In particular, in this Congress the House has already voted twice to prevent any tax increases on any American.  When viewed with this in mind, and considering this tax bill contains no tax increases of any kind—in fact, it permanently prevents them—matters become more clear.  Having finally seen actual legislation in writing, ATR is now able to make its determination about a legislative proposal related to the fiscal cliff. ATR will not consider a vote for this measure a violation of the Taxpayer Protection Pledge.

This statement is outrageous and stupefying.  Here are a few things to consider:

  • The fact that the Bush-era tax rates are automatically scheduled to expire was no secret that was just discovered.  The fact that Democrats would block a full extension is nothing new.  We always knew we’d be confronting this.  Norquist was out front-and-center decrying any effort to raise taxes, including any plan that would raise revenue through capping deductions.  Now he is blessing an outright rate increase under the guise of this being an impossible situation, even though nothing has changed since he issued his earlier statements.
  • If you take this line of thinking to its logical conclusion, then any tax increase that is inevitable to pass because of Democrat strong-arming or control of government should be considered as if it’s already reality.  As such, any Republican counter offer to raise taxes, albeit at a lower rate, should be welcomed as a tax cut.  So let’s say Obama makes it inevitable that cap and trade will pass; should we just pass a watered-down version and call it a tax cut?
  • Isn’t it precisely in these situations where we need a tax pledge?  ATR cites the earlier votes from the House to fully extend the Bush tax rates as affirmation that they don’t support tax increases.  But what good is it to vote against tax increases when it doesn’t matter and fold when it really counts?  It’s like going out in your backyard and kicking a soccer ball into a goal without having to confront a goalie, and then congratulating yourself.  Here’s what ATR says on their website about emergency situations:  “Can the language of the Pledge be altered to allow exceptions?  No.  There are no exceptions to the Pledge. Tax-and-spend politicians often use “emergencies” to justify increasing taxes. In the unfortunate event of a real crisis or natural disaster, the legislator should propose spending cuts in other areas to finance the emergency response.”

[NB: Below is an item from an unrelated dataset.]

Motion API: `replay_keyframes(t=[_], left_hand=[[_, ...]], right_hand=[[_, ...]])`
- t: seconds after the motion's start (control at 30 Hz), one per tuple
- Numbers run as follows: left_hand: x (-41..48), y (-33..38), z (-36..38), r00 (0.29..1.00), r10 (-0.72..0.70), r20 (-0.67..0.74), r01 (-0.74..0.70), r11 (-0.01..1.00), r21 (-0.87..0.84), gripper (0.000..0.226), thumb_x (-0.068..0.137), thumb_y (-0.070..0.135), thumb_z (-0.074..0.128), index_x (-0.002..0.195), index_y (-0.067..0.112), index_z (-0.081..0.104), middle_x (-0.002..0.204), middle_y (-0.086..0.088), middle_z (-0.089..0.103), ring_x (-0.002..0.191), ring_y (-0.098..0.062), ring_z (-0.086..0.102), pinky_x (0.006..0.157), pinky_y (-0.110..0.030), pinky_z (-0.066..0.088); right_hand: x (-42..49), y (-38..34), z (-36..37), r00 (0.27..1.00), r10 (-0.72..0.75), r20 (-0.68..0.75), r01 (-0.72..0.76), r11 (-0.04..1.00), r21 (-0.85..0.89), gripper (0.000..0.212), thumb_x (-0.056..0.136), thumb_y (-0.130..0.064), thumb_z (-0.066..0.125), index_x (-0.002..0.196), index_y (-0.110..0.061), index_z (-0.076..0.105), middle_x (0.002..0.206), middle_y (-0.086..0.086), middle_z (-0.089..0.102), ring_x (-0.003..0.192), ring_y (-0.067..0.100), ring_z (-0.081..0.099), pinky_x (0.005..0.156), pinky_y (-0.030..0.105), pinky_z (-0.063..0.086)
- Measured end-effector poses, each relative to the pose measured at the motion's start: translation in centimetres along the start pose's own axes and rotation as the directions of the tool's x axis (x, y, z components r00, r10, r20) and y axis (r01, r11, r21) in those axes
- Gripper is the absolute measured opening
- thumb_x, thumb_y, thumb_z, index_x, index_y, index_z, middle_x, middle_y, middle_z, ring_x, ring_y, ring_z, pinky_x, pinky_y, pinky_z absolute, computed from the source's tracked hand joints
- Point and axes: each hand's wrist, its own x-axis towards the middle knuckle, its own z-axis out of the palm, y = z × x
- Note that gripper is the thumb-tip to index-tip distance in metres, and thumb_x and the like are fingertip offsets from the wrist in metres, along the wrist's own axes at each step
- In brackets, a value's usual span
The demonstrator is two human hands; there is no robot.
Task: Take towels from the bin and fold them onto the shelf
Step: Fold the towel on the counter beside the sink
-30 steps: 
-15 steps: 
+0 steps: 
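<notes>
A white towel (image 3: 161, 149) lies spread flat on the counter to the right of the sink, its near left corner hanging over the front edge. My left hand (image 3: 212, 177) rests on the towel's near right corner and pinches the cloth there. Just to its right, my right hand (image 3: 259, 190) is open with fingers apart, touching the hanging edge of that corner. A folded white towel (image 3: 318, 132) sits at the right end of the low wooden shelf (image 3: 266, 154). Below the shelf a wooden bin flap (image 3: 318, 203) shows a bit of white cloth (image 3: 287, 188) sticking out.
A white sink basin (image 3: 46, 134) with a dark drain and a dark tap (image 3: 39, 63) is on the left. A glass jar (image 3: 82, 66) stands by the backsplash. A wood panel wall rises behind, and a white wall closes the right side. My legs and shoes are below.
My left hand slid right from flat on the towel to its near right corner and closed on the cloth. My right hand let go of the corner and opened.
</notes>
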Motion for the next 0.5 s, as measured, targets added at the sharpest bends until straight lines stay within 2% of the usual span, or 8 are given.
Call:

There is also a broader point that is being overlooked.  This is not about the less than 1% who will see their taxes rise, as supporters of Boehner have suggested.  This is about the past and the future.  Republicans have gone for two decades without raising taxes.  By supporting this bill, which won’t even be the final capitulation and will never become law, Republicans will pave the road for endless tax increases.  Once they publicly buy into Obama’s premise, it’s all over.  He can demand a balanced approach to the debt ceiling as well, and on some superficial level, it will poll well with the public.  And once you raise taxes on those over $1 million, and ultimately, those over $400-500k as part of the final deal, why not raise taxes on those earning more than 200k?  Why not raise the gasoline tax?  Bill Shuster, the Chairman of the Transportation and Infrastructure Committee, is already on record as supporting a gas tax increase.

The bottom line is that Republicans have already publicly agreed to the premise that we need d more revenue and that the first source of that revenue should come from the rich.  This vote will remove the dyke that is standing between us and a torrent of tax increases, and vitiate everything the pledge was designed to do.

This was never about Grover, ATR, the rich, or the Bush tax cuts.  This is about fundamentally deracinating the last strong principle of the modern day Republican Party in an attempt to inexorably grow the size of government.  In that sense, this vote will serve as the most egregious violation of the tax pledge of all time.